# Warning about Internet Explorer from the German Government



## PETERFC

Hi All

It would appear that the Government in Germany are warning it's people against using IE dated 16th Jan 2010 so it's just happened. Surly when a Government make so bold a warning it's got to be time to at least Try another browser. I use Firefox but there are others to choose from. The link below explains all.

The fault with IE has been reported to have be put on the internet for all the pond life to exploit.

Peterfc

German government warns against using MS Explorer

The German government has warned web users to find an alternative browser to Internet Explorer to protect security.

The warning from the Federal Office for Information Security comes after Microsoft admitted IE was the weak link in recent attacks on Google's systems.

Microsoft rejected the warning, saying that the risk to users was low and that the browsers' increased security setting would prevent any serious risk.

However, German authorities say that even this would not make IE fully safe. 

BBC News - German government warns against using MS Explorer


----------



## mitz

It would seem that this has been knocking about since the 16th December:
Microsoft Internet Explorer users told to switch browsers over 'zero-day' flaw | Technology | guardian.co.uk
No problems here yet!


----------



## siobhanwf

I have for some timme been usiing firefox or Goole Chrome.

You can download Google Chrome here Google Chrome - Get a fast new browser. For PC, Mac, and Linux


Fast and effective


----------



## HappyasLarry

France now joins Germany in warning against using IE....

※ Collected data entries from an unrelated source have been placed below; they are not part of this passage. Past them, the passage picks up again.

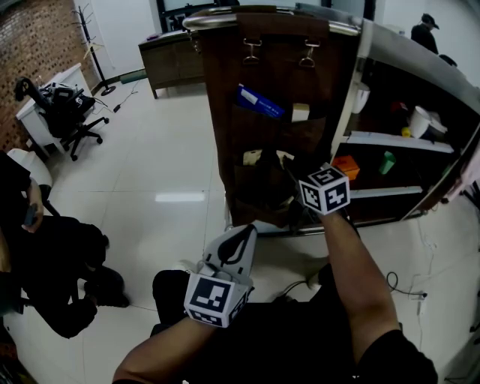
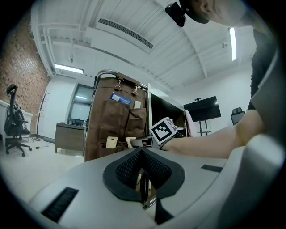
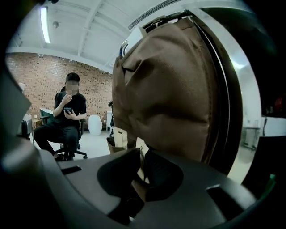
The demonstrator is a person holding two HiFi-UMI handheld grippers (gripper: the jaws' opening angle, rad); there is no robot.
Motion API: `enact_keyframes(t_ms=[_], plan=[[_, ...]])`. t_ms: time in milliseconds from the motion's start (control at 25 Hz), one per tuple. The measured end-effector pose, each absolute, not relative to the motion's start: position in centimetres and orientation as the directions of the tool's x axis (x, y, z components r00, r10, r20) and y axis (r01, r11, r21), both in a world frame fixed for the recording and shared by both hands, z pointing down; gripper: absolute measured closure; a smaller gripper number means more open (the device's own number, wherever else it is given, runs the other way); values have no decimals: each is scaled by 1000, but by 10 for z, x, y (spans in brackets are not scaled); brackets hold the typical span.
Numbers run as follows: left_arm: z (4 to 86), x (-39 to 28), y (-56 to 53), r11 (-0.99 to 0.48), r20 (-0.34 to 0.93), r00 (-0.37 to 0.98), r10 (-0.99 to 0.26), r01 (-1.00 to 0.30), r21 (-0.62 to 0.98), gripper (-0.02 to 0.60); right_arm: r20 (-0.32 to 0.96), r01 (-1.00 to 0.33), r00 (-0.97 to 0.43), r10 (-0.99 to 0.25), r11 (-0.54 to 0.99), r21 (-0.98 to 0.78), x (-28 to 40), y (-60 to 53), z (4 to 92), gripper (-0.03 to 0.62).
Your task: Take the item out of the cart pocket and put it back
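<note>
- Hanging organizer (image 1: 259, 75): brown fabric with pockets, hung by two metal clips (image 1: 252, 51) from the cart's chrome top rail (image 1: 210, 19). Its left edge borders open floor, and its right edge lies against the cart's pale upright post (image 1: 346, 97).
- Lower pocket (image 1: 259, 191): the mouth gapes and the right gripper (image 3: 141, 157) reaches into it from the front.
- Cream flat item (image 3: 143, 166): the task's thing, at the mouth of the lower pocket. The right gripper's jaws are closed on it, with a pad on each face.
- Left gripper (image 2: 142, 154): jaws closed together with nothing between them. It is held low, well clear of the organizer, with free air all round.
- Marker cubes: one on the right gripper (image 1: 324, 189) and one on the left (image 1: 216, 298), with black-and-white square patterns and no lettering.
- Blue packet (image 1: 259, 101): lies slanted in an upper pocket, and its white print is too small to read.
- Pale block (image 1: 300, 112): in the neighbouring upper pocket, unmarked.
- Tan tag (image 1: 253, 157): stands in the lower row, left of the right gripper.
- Cart shelves (image 1: 397, 141): to the organizer's right, holding an orange box (image 1: 346, 166) and a green cup (image 1: 387, 162).
- Floor (image 1: 172, 172): glossy white tile, with wide open room to the left.
- Seated person (image 1: 52, 255): at the far left, holding a phone.
- Office chair (image 1: 64, 112): further back at the left.
</note>
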State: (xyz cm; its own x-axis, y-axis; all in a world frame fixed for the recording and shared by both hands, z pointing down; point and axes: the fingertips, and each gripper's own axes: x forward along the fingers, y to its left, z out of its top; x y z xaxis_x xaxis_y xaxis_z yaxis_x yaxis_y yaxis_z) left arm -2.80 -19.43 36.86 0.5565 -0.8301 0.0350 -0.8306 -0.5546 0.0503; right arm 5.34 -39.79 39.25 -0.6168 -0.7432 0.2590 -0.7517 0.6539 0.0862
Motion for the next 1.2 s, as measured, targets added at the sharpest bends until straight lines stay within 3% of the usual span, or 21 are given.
enact_keyframes(t_ms=[1200], plan=[[365,-21,-182,-579,26,579,-815,-815,17,581,-61,-734,-677,-734,666,133,58,-275,210,556]])
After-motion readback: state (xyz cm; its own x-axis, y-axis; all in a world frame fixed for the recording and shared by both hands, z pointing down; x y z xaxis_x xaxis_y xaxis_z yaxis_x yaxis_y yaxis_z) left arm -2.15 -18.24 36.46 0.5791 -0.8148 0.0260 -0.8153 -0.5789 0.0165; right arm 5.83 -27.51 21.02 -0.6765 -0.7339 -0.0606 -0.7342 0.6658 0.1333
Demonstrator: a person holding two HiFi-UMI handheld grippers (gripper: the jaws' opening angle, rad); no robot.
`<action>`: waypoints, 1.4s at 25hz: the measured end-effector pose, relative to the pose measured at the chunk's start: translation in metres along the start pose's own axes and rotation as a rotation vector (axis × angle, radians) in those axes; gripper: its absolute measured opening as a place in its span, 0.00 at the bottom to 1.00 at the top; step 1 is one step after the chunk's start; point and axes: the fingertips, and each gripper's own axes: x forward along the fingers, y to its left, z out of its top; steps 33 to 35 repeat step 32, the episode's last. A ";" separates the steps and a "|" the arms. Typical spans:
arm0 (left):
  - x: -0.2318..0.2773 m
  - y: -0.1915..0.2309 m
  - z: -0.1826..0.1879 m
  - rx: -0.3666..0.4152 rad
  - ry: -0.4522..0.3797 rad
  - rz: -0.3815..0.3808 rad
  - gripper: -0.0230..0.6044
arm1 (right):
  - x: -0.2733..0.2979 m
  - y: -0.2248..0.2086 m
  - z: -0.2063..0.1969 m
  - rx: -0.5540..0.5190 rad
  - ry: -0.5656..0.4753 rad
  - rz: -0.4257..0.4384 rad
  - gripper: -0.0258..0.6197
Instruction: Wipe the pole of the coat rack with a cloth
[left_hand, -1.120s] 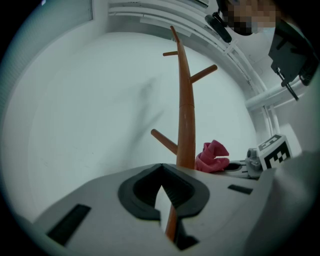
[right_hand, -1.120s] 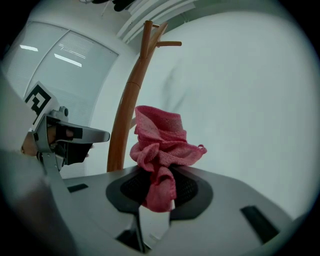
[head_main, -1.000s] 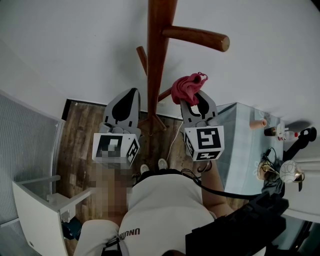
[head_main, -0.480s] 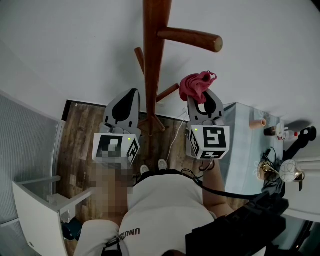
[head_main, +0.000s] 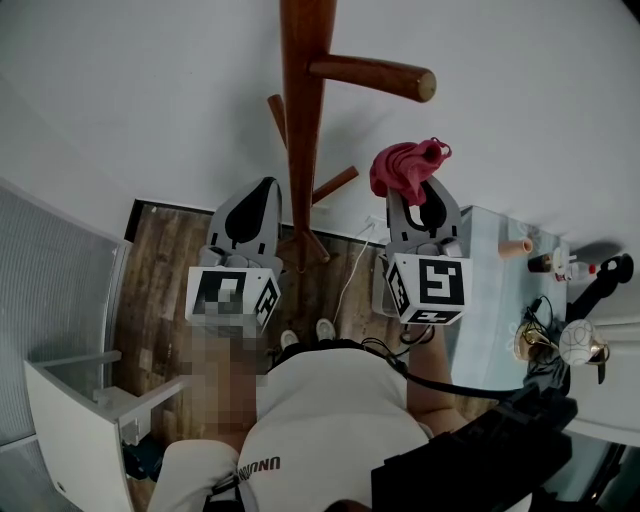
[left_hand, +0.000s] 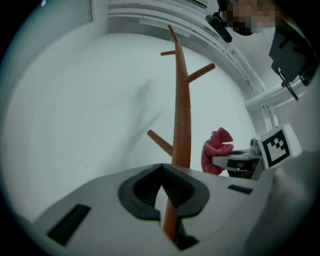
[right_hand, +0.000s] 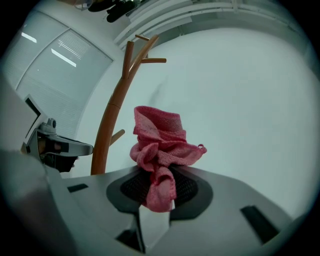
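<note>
The coat rack's brown wooden pole (head_main: 300, 130) rises in front of a white wall, also seen in the left gripper view (left_hand: 182, 115) and the right gripper view (right_hand: 112, 120). A crumpled pink cloth (head_main: 405, 165) sticks up out of my right gripper (head_main: 416, 190), which is shut on it (right_hand: 159, 182). The cloth (right_hand: 159, 140) hangs in the air to the right of the pole, apart from it. My left gripper (head_main: 264, 186) sits just left of the pole, shut and holding nothing (left_hand: 161, 172). The cloth (left_hand: 216, 150) shows beyond the pole from the left gripper.
Wooden pegs (head_main: 370, 75) stick out from the pole at several heights. A glass table (head_main: 490, 270) with small items stands to the right. A white cable (head_main: 350, 275) lies on the wooden floor near the rack's base. White furniture (head_main: 80, 420) stands at lower left.
My right gripper has carried the pink cloth to the right and slightly up, away from the pole. The left gripper has stayed where it was.
</note>
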 end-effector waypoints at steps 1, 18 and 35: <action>0.000 0.000 0.000 0.002 0.001 -0.001 0.06 | 0.000 -0.001 0.002 0.001 -0.005 -0.003 0.21; 0.000 0.005 0.002 0.007 -0.003 0.001 0.06 | 0.001 -0.004 0.013 -0.017 -0.037 -0.034 0.21; 0.002 0.008 -0.001 -0.003 0.003 0.000 0.06 | 0.003 -0.007 0.010 -0.011 -0.032 -0.046 0.21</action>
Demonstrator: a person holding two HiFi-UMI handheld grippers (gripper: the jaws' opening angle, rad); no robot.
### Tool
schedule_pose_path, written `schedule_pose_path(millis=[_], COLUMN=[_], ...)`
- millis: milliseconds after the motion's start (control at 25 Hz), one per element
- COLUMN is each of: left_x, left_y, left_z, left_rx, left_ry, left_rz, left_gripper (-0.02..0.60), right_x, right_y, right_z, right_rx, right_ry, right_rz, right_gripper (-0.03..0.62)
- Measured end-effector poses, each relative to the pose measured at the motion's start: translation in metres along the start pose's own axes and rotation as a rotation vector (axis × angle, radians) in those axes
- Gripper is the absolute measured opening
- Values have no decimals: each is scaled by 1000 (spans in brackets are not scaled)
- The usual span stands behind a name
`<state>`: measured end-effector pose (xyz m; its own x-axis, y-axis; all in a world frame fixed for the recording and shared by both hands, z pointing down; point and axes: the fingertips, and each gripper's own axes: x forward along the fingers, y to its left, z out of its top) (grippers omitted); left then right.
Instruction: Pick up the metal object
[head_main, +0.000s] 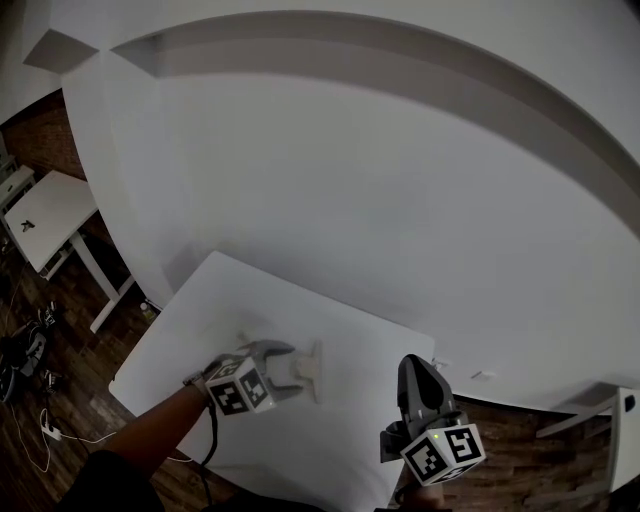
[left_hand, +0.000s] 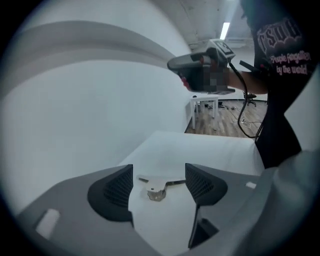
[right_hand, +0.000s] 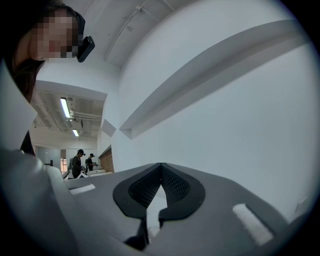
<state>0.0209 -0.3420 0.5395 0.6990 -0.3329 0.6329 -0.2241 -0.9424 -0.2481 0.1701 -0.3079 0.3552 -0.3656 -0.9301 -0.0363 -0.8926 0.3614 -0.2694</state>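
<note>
Metal object lies flat near the middle of the white table, between the spread jaws of the left gripper (neither pad pressing on it), which reaches in from 8 o'clock. Right gripper, at the object's 4 o'clock, is closed, tips meeting on nothing.

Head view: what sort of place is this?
Probably an open office or lab workroom. A plain white table stands by a white wall, with a second table nearby. Loose cables lie on the wood floor. The left gripper view shows a strip light.
</note>
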Motion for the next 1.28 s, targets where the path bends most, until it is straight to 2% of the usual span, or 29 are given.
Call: schedule_pose_path(millis=[160,240,400,720,960,1280], left_x=[38,57,87,123,128,129], left_y=[1,0,0,1,-4,-13], left_z=[-30,-47,-69,-92,-85,-88], left_rx=[42,56,39,46,79,30], left_ry=[116,168,214,245,238,233], left_rz=[-102,-149,-224,-280,-320,-428], left_gripper=[355,399,413,413,413,327], right_x=[-3,-4,-5,-8,-8,-1], right_y=[-7,-10,-16,-31,-36,-34], right_z=[-6,-8,-10,-15,-19,-29], right_rx=[10,13,17,16,20,21], right_ry=[16,20,25,36,48,71], right_rz=[-21,-29,-49,-93,-109,-98], right_gripper=[12,12,12,12,12,12])
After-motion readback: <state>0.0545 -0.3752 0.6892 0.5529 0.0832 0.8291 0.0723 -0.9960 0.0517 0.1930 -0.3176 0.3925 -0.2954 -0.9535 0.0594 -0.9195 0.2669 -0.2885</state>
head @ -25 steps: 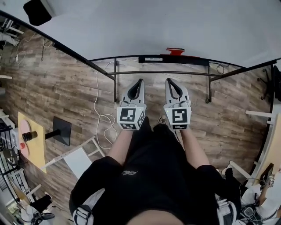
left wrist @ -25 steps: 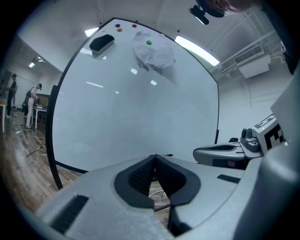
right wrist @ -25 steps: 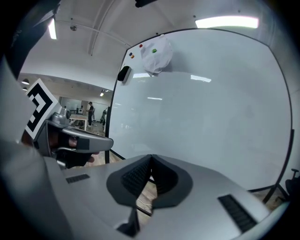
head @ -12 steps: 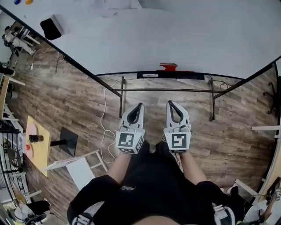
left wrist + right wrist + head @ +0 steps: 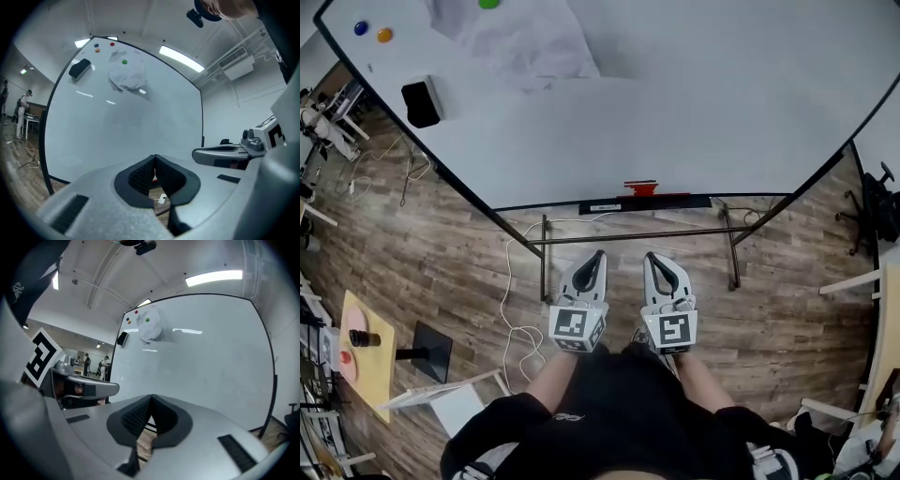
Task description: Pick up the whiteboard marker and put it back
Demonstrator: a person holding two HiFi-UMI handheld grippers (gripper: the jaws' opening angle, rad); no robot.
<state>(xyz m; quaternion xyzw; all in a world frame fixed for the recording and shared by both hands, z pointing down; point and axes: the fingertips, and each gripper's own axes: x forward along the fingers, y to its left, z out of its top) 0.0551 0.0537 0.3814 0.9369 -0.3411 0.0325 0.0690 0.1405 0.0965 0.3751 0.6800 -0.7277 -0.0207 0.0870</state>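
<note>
Whiteboard marker: a small red object, too small to identify with certainty. It lies on the tray along the lower edge of the whiteboard, at twelve o'clock from both grippers and well apart from them.

Left gripper: fingers pressed together with nothing between them, pointing roughly level toward the board.

Right gripper: fingers likewise closed and empty, just beside the left at its three o'clock.

Board, toward ten o'clock:
- a black eraser
- a wrinkled sheet of paper with a green magnet on it
- a blue magnet and an orange magnet

Wood-plank floor: a white cable trails at the left gripper's nine o'clock.
</note>
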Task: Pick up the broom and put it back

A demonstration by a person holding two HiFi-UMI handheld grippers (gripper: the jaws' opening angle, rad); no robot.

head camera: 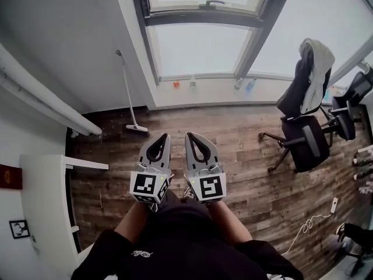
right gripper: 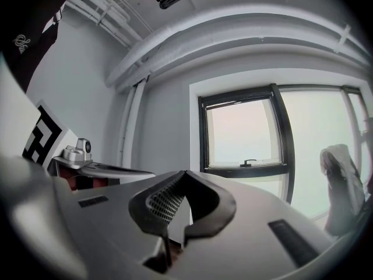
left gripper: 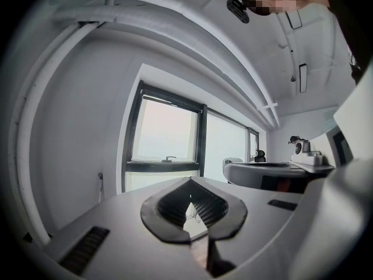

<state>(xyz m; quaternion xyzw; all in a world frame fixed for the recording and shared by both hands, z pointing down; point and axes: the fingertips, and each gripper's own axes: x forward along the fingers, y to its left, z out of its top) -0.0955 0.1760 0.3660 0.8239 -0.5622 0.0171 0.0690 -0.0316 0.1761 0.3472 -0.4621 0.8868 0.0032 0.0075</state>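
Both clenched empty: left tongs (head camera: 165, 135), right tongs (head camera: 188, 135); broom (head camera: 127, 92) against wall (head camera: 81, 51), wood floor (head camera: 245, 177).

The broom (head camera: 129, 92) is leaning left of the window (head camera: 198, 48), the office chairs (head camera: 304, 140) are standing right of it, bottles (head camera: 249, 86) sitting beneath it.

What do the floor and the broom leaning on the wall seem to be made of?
Floor: wood or wood-look laminate, matt, brown planks with grain and seams. Broom: slim pale handle and head, likely plastic or painted metal; too small to tell.
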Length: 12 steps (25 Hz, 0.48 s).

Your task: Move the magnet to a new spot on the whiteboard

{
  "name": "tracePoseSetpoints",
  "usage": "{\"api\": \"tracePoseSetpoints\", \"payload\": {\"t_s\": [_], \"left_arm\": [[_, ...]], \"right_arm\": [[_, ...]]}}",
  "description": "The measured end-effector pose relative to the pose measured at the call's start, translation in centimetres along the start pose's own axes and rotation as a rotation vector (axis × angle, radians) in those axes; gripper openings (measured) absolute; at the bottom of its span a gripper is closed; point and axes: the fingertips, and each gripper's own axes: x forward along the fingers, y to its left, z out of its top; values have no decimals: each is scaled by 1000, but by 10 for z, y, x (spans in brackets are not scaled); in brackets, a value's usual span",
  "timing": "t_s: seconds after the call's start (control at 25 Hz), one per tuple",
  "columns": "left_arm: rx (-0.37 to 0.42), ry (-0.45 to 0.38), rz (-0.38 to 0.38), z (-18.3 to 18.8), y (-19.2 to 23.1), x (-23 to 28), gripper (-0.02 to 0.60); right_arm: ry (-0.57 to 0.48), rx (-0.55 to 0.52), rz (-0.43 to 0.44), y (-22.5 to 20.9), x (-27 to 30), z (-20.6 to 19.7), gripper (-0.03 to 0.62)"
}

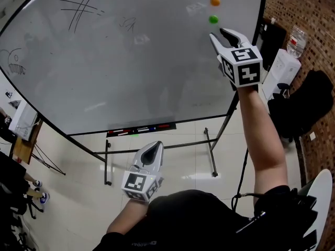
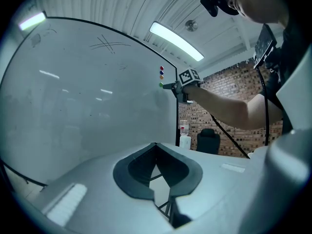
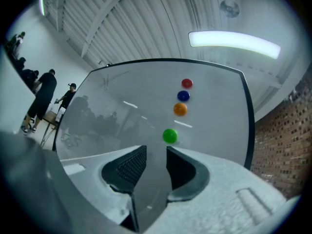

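Along the right side of the whiteboard (image 1: 131,77) runs a column of round magnets. In the right gripper view they read red (image 3: 186,84), blue (image 3: 183,96), orange (image 3: 180,109) and green (image 3: 169,136) from the top. My right gripper (image 1: 220,34) is raised level at the board, just below the green magnet (image 1: 213,19). It is open with nothing between its jaws, and the green magnet sits just beyond the tips of the right gripper (image 3: 156,149). My left gripper (image 1: 152,149) hangs low near my body, shut and empty, its tips meeting in the left gripper view (image 2: 155,144).
A marker tray (image 1: 141,129) runs along the board's lower edge over the stand's legs (image 1: 212,156). Pen sketches (image 1: 81,7) mark the board's upper left. A brick wall, a white water dispenser (image 1: 282,69) and a black chair (image 1: 301,109) stand to the right. People (image 3: 41,101) stand far left.
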Motion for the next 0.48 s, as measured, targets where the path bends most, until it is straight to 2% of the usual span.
{"api": "tracePoseSetpoints", "payload": {"t_s": [0.04,0.12,0.28,0.48], "left_arm": [[-1,3,3,-1,1,1,15],[-5,9,11,-5,3,3,15],[-12,33,31,-20,6,4,15],[-18,57,75,-25,13,0,15]], "right_arm": [[-7,19,28,9,-6,-5,98],[-14,48,88,31,-22,-21,3],[-22,94,225,92,-66,-65,3],[7,353,446,174,-120,-122,3]]}}
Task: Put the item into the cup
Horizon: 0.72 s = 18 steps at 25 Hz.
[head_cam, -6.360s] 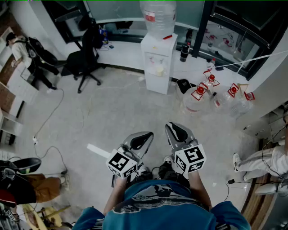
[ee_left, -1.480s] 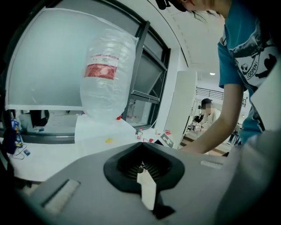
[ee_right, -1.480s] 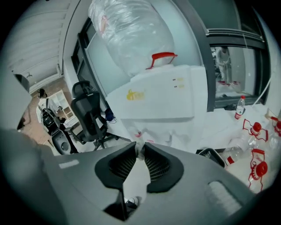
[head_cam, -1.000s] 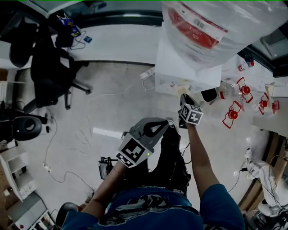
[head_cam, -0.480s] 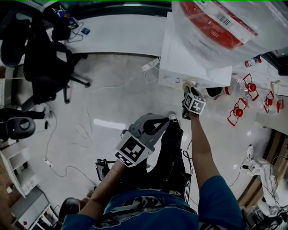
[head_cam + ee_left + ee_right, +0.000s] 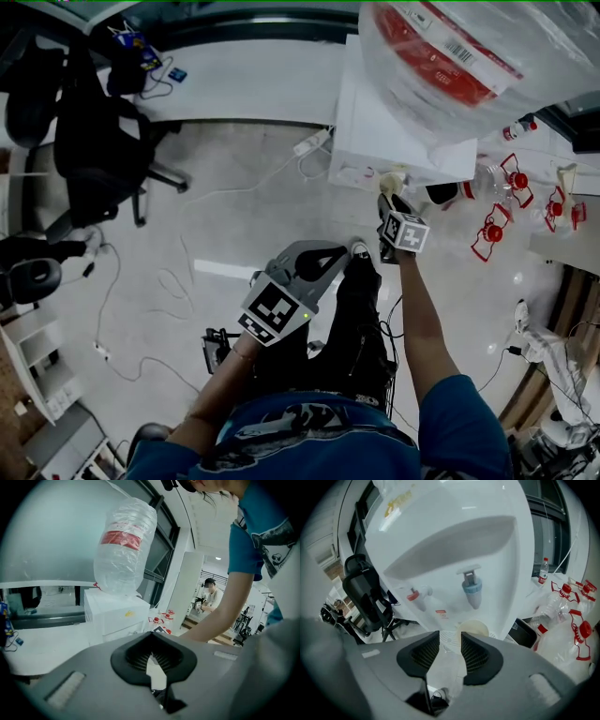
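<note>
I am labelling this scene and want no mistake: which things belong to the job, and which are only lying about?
Job: water dispenser; cream cup below its blue tap; right gripper, whose jaws have just been opening with nothing between them.
Lying about: office chair; red-capped bottles; floor cables.

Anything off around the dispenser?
Nothing spilled or damaged. The cup stands upright under the blue tap; the right gripper, whose jaws have just been opening, holds nothing. Only clutter: water bottles on the floor beside the dispenser.

Right hand-held gripper just opened, nothing between jaws; left hand-held gripper closed.
</note>
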Available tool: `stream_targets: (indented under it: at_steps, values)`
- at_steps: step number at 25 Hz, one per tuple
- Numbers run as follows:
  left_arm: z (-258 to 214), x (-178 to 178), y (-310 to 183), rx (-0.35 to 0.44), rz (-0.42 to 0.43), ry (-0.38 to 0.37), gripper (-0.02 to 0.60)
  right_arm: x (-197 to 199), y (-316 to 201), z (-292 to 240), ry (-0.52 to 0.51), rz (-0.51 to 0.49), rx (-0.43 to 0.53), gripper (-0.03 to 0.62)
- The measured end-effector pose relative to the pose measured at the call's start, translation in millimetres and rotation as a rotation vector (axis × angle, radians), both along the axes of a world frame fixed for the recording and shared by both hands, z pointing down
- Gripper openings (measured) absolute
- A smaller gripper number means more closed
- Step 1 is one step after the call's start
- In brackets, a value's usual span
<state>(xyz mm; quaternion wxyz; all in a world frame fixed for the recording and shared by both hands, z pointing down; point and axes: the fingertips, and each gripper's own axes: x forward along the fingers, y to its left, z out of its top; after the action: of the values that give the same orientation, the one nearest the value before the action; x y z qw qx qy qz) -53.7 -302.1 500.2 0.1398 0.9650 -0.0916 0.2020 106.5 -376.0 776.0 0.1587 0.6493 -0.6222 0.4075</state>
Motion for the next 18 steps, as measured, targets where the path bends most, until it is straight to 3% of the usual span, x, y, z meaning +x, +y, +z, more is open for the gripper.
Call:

Internet Explorer: Germany warns against using IE after Microsoft admits its browser was weak link in China Google hacks | Mail Online


----------



## HappyasLarry

siobhanwf said:


> I have for some timme been usiing firefox or Goole Chrome.
> 
> You can download Google Chrome here Google Chrome - Get a fast new browser. For PC, Mac, and Linux
> 
> 
> Fast and effective


Hi Siobhan, thanks for the link, we have now downloaded Google Chrome and although it is slower somewhat than the IE we normally use, after doing lots of research and speaking to an IBM senior techie friend of ours in the UK, this seems to be the safest option somewhat at the moment given the current problems with IE, etc... Thanks again.


----------